Any suggestions would be appreciated.
Regards,
-jay
J.D.
Mar 24th 2005, 6:53 am
This kind of condition may also be triggered by a bug in the code that is being executed. For example, if you have an endless loop that will tie up one of the worker threads, eventually all of them will end up hanging, locking up the server. Try to see if the amount of traffic a few minutes before the server hangs is increasing compared to the time it's working all right. Check CPU usage - if you have an endless loop that does something like string comparison, your CPUs will go to 100%.
J.D.
nullbit
Mar 24th 2005, 8:10 am
Next time it happens it would be quicker to reset the httpd daemon, instead of doing a full reset, how to do this depends on your distro, redhat/fedora which are the most common, would be:
service httpd restart
When it crashes check the end of your and access and error, to see what was hitting the server before it went down:
Access logs:
tail /var/log/httpd/access_log -n 30
Error logs:
tail /var/log/httpd/error_log -n 30
You might need to change the log paths to reflect your directory structure.
If you're logged while it happens you can do this to see what clients are hitting your box:
netstat -tpu
If it's one host causing the problem you can block it with your firewall:
iptables -I INPUT 1 -s xxx.xxx.xxx.xxx -j DROP
xxx.xxx.xxx.xxx is the ip to block.
This will also block a host on most systems:
echo xxx.xxx.xxx.xxx >> /etc/hosts.deny
Otherwise you will probably have to make some changes to the apache config file to limit the number of allowed processes.
digitalpoint
Mar 24th 2005, 9:17 am
You should lower the allowed number of clients within your httpd.conf file.
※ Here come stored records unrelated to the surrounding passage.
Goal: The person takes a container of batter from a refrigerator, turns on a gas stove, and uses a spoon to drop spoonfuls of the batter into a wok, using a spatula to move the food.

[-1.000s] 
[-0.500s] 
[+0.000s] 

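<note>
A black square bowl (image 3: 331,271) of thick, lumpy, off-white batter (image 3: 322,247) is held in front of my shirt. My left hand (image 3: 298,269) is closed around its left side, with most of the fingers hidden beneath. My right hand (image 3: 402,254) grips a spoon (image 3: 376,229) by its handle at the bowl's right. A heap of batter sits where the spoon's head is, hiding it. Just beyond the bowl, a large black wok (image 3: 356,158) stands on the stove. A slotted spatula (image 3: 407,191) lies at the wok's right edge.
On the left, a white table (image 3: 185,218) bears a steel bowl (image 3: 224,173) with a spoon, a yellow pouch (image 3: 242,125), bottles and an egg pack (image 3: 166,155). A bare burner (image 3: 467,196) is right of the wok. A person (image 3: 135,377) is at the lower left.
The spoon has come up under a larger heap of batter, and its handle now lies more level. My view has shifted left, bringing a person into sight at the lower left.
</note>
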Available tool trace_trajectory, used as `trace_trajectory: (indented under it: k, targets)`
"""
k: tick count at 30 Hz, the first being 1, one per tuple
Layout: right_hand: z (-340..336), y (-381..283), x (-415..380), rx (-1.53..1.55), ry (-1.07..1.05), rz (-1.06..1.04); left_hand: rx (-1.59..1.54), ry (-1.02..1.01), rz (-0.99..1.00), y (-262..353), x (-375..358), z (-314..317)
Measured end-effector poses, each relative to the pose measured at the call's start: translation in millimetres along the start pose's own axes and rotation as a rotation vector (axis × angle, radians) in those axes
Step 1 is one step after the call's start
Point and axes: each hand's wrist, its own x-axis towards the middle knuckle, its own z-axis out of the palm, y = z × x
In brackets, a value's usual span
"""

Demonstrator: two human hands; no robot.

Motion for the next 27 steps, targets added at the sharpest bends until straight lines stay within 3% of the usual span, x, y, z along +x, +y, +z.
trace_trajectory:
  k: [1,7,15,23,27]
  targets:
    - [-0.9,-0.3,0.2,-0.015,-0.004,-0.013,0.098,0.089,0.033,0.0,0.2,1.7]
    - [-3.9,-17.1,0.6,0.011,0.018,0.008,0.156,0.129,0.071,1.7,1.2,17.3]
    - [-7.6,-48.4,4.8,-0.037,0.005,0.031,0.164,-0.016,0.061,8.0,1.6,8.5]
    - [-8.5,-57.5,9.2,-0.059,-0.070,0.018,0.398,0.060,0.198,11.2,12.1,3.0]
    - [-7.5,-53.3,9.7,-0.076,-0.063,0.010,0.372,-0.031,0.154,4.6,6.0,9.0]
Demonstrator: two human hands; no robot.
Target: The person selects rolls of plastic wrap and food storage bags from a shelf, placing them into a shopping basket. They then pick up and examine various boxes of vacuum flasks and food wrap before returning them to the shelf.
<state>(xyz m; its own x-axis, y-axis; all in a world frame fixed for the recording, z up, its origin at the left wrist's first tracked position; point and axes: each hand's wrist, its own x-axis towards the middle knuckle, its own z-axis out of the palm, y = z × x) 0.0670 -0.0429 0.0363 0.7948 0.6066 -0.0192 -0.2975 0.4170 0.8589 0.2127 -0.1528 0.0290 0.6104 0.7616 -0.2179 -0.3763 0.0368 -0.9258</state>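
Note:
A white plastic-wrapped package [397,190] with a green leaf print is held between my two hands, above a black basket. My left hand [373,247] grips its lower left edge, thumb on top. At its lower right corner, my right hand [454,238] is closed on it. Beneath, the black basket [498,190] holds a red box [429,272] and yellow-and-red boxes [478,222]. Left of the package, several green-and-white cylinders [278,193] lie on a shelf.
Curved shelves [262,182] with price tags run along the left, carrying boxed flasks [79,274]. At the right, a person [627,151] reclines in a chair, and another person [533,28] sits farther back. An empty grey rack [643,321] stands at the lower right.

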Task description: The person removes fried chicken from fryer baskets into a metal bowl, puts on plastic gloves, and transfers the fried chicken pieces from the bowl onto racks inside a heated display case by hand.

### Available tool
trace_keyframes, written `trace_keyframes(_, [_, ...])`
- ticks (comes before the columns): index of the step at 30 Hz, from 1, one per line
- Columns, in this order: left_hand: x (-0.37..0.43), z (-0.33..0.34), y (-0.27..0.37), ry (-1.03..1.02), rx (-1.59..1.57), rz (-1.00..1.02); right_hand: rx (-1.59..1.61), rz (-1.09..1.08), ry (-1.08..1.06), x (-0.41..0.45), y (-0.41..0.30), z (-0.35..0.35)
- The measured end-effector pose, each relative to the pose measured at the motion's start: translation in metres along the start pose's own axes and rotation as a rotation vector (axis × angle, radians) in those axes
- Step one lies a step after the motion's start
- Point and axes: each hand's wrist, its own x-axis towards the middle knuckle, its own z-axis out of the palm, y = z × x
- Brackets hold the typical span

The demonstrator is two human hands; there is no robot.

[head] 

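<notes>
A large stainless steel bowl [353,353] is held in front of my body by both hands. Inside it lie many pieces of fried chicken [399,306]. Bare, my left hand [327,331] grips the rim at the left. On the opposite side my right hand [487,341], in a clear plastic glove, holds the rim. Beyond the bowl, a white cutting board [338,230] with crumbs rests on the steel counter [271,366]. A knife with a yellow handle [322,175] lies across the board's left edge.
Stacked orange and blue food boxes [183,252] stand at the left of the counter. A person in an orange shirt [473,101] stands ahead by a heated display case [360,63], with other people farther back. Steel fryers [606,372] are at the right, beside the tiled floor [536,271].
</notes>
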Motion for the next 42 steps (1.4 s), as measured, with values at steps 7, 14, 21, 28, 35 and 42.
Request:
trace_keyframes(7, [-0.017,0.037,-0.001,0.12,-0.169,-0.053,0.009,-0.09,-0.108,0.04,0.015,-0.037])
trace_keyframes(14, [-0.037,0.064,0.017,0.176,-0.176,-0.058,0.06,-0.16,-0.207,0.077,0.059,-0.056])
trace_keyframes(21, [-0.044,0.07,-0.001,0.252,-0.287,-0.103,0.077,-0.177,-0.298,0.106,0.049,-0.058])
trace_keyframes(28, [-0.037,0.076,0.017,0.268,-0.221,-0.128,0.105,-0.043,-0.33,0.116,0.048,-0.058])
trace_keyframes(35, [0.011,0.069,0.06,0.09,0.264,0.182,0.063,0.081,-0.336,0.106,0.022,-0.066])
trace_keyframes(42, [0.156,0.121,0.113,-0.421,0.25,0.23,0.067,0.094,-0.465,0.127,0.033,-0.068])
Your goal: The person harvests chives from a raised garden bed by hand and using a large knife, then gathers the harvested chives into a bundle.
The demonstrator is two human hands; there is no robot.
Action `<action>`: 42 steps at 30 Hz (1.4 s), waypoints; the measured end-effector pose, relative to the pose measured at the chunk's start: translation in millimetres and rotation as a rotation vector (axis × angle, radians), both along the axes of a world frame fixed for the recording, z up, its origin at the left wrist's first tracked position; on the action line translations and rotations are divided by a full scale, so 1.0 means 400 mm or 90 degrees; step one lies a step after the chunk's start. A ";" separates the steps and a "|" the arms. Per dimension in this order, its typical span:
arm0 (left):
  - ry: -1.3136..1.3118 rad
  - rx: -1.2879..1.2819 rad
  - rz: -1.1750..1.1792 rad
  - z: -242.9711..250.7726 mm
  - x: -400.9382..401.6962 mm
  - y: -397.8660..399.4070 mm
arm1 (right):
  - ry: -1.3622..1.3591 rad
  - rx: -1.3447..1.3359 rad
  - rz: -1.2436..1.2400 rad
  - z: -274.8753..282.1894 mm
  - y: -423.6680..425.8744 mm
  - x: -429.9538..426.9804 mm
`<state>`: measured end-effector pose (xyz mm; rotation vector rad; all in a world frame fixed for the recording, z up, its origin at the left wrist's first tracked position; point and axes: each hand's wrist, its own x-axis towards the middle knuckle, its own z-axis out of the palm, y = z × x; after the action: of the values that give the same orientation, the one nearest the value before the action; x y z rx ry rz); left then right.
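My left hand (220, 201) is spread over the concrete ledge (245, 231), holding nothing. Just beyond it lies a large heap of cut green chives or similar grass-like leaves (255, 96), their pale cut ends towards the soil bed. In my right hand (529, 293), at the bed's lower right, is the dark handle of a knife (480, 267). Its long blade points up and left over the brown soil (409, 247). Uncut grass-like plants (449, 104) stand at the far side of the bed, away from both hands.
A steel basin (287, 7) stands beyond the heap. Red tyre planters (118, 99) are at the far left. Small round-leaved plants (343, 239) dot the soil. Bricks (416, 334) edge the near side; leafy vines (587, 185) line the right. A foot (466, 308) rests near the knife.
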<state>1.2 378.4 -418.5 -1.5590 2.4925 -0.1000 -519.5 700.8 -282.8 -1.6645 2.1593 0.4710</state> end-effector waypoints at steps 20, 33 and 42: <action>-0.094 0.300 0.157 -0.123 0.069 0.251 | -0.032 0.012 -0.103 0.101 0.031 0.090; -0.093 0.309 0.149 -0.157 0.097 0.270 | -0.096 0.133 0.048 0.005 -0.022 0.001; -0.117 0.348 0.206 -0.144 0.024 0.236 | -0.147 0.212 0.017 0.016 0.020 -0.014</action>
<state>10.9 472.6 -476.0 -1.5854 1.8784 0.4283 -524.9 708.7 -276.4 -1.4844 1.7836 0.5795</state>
For example, this would allow a maximum of 50 httpd processes to be spawned:
MaxClients 50Whatever it's set to now, it seems your server can't handle that number, so I would lower it. Even a very high traffic site usually would be fine at 100. I run digitalpoint.com with it set to 100 and never had an issue.
classifieds
Mar 24th 2005, 12:57 pm
Thanks for the suggestions.
I'll have a window later tonight to make these changes and dig into exactly what's going.
Regards,
-jay
classifieds
Mar 25th 2005, 5:14 am
Thanks for the help :)
Here's what I discovered (and not).
1. There was a lot of "files not found errors" in the error log - *fixed*
2. My .htaccess "deny" is working well for the Nigerian 419 scammers :) I'm looking at the host.deny and other IP level blocks to improve efficiency - my .htaccess is at 16k (even with using CIDR for the addresses).
3. There was no indication of sudden traffic from a single IP address or range of addresses - So at this point I'm going to assume that there's some buggy code somewhere. I've set up some traps to try to isolate it.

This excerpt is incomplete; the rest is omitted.